Every line below from the one containing "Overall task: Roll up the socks" through the one containing "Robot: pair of" must be transcribed exactly. Omit all lines outside that stretch.

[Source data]
········

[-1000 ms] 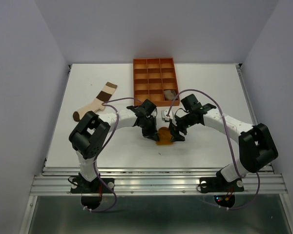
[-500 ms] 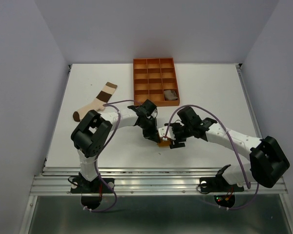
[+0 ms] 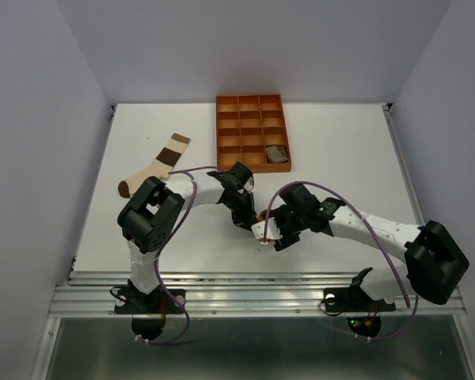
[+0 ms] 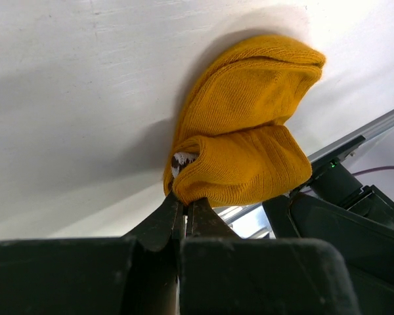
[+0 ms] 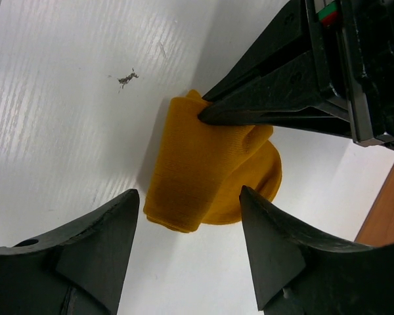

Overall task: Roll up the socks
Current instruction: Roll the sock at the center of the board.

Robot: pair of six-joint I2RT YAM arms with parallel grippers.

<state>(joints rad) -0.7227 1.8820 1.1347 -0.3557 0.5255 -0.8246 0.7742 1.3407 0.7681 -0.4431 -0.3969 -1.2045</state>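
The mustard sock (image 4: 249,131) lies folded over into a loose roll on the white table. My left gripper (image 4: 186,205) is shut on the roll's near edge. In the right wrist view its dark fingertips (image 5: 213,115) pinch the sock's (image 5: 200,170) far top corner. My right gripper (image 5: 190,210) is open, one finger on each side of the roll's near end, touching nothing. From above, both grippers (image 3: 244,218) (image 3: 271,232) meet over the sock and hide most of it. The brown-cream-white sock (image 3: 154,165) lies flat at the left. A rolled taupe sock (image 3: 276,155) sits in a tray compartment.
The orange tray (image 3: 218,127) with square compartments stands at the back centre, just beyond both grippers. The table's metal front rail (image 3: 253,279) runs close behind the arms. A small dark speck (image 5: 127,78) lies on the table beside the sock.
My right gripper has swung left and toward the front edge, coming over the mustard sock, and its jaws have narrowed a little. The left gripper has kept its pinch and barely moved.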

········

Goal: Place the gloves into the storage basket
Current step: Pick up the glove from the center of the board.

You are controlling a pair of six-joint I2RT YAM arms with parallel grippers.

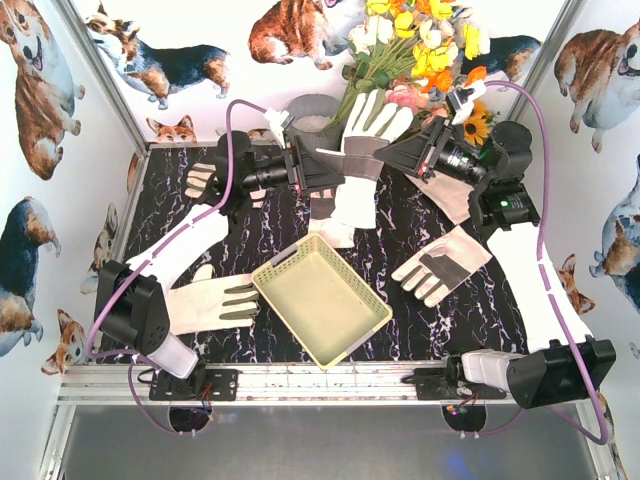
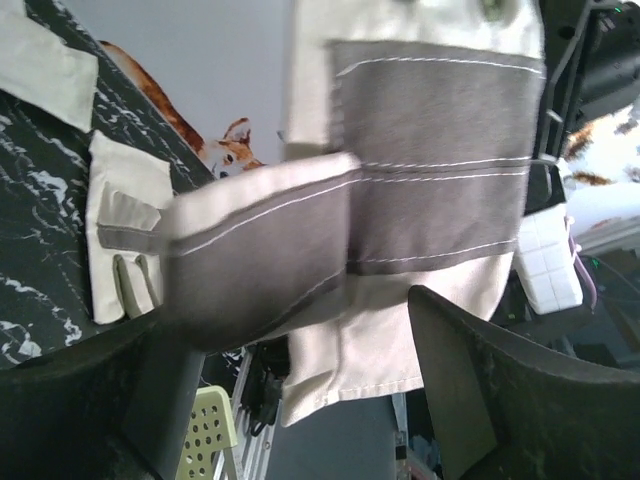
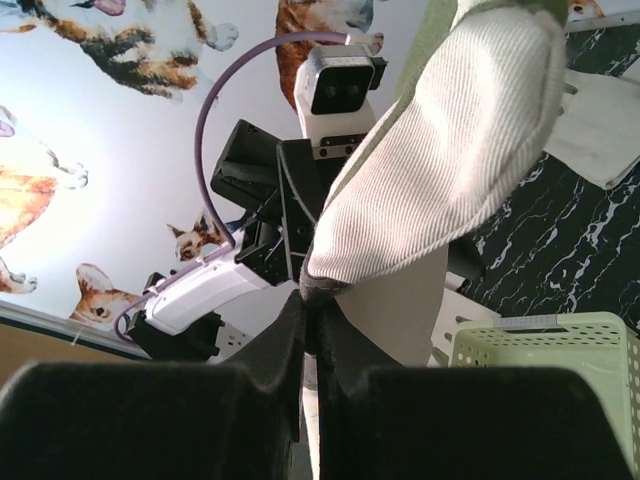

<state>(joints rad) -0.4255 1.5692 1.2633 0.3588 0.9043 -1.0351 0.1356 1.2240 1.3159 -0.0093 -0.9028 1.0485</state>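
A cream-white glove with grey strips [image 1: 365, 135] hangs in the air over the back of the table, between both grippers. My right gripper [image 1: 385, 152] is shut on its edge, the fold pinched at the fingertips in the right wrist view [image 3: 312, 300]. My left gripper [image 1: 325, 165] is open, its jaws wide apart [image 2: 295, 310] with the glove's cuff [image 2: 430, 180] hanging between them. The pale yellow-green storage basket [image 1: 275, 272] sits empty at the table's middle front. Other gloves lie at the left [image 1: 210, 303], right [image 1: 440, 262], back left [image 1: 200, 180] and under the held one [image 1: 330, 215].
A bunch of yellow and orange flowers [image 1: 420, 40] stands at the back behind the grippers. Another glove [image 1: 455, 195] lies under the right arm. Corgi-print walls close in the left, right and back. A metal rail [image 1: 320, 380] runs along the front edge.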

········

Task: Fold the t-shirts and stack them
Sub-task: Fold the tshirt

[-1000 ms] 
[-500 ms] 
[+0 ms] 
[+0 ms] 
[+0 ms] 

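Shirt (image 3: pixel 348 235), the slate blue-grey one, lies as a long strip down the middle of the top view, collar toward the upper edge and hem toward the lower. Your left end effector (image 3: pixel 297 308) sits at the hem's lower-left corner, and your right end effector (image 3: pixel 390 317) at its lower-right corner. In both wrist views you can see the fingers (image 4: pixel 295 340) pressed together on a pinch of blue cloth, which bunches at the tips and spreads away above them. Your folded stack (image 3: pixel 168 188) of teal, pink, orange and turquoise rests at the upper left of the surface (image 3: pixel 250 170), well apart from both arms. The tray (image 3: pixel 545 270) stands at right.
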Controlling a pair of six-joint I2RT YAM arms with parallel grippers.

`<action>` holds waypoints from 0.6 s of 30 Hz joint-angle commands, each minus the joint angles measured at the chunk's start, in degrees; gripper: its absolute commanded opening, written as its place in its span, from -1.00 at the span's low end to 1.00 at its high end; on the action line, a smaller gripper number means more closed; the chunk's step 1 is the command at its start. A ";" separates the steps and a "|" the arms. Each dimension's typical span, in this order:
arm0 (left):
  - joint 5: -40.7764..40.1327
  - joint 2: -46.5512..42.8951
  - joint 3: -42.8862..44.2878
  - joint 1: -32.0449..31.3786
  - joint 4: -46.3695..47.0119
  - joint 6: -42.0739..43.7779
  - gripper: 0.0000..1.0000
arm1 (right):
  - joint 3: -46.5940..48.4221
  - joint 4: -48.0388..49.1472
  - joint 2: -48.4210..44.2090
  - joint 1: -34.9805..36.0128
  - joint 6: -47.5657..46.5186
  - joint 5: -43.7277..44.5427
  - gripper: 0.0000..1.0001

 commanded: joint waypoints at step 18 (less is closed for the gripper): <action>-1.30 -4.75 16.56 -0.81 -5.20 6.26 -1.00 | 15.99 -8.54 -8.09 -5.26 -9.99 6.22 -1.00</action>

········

RESPONSE BELOW |
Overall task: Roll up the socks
Current instruction: Roll the sock at the center of the board.

Robot: pair of six-joint I2RT YAM arms with parallel grippers.

The answer requires no further additions.